Su joven corazón le espetaba que viviese como cada uno de los personajes que aparecían en las novelas que leía.
“Hoy seré una trágica Sybil Vane”, intervenía de repente. Y mañana quizás se cubría de gloria bajo la piel de algún héroe carcomido por el paso de los años.

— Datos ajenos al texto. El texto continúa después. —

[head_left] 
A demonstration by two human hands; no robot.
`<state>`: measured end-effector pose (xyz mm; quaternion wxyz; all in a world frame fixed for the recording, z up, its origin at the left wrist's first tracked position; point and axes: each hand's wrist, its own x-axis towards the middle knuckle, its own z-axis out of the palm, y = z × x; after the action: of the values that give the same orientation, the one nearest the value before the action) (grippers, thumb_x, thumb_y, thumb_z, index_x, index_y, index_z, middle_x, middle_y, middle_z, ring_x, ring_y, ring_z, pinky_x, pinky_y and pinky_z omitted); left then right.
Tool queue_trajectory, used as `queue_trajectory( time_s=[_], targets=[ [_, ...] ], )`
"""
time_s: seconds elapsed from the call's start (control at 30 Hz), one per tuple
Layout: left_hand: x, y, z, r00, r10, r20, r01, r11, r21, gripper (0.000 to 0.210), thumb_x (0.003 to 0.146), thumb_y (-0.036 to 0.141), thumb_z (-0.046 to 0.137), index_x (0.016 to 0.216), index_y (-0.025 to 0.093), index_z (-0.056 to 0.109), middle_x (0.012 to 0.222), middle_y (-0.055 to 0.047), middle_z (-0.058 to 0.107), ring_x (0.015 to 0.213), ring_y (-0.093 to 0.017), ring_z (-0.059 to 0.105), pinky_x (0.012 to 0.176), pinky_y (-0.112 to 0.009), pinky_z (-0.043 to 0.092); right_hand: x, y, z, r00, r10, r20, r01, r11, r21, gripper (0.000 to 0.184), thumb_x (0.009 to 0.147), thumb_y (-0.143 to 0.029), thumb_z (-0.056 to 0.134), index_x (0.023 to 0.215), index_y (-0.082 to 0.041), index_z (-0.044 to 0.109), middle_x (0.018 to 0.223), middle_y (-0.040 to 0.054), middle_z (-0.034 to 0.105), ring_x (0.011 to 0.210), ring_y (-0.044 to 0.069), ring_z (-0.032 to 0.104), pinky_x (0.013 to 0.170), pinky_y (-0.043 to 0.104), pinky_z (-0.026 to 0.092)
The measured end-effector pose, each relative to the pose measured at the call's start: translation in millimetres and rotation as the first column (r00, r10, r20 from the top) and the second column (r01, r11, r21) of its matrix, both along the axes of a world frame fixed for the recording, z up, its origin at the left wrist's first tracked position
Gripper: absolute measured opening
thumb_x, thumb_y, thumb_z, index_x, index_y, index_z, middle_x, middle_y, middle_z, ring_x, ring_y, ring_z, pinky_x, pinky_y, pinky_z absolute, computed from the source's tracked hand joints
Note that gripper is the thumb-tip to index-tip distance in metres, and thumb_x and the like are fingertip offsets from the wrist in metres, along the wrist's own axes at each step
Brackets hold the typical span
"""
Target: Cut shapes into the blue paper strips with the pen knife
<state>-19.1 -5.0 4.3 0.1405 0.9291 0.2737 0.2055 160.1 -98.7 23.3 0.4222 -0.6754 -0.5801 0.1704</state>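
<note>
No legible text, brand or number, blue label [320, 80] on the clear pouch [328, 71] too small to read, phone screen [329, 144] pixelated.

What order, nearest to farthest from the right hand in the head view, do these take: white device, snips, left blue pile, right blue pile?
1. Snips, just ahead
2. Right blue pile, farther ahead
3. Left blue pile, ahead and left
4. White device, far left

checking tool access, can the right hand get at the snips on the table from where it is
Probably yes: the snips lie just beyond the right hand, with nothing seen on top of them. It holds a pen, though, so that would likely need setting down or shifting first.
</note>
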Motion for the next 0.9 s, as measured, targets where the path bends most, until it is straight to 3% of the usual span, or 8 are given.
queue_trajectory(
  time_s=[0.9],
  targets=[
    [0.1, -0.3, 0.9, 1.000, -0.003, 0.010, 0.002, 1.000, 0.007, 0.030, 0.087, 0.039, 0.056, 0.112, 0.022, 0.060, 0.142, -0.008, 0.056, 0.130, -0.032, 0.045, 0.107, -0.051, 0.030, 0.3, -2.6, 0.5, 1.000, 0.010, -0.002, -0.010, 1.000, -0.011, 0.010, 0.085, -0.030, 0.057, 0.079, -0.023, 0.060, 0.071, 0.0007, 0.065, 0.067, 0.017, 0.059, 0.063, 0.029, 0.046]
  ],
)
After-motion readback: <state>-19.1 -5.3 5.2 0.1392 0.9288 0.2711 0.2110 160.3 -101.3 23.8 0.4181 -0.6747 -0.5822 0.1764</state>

Empapelaba su habitación con recortes de revistas que ni siquiera leía, amaba hombres con los que no había hablado y suspiraba por historias que jamás había vivido. Fumaba sólo por ver las volutas de humo desvanecerse en el pesado aire estival. Escribía poesía aun sin tener ni idea de qué significaba que un poema era alejandrino. Y así pasó la mayor parte de su adolescencia, haciendo cosas que ni siquiera comprendía pero que parecían llenarla de felicidad con tan sólo mencionarlas. Pero el tiempo, como en casi todos los casos, voló inexorablemente. Se tiñó su pelo negro tizón de un matiz nacarado, las manos se le surcaron de arrugas irregulares, las falanges se le doblaron como hilos de alambre oxidados y su mirada se cubrió de un delgado velo opaco. El mundo cambió ante sus ojos aguados, tornándose extraño y extranjero. “¿De qué hablarán todas esas personas?”, solía decirme cuando nos sentábamos en uno de los bancos del paseo marítimo. “¿Adónde van, Marcel? A veces me gustaría saber por qué van tan deprisa. Y tú y yo aquí, con hedor a muerte y huesos vacíos. ¿Adónde van, Marcel?”.
Aquí os dejo un pedacito de mi nuevo proyecto de novela: "Corazones con Alzheimer."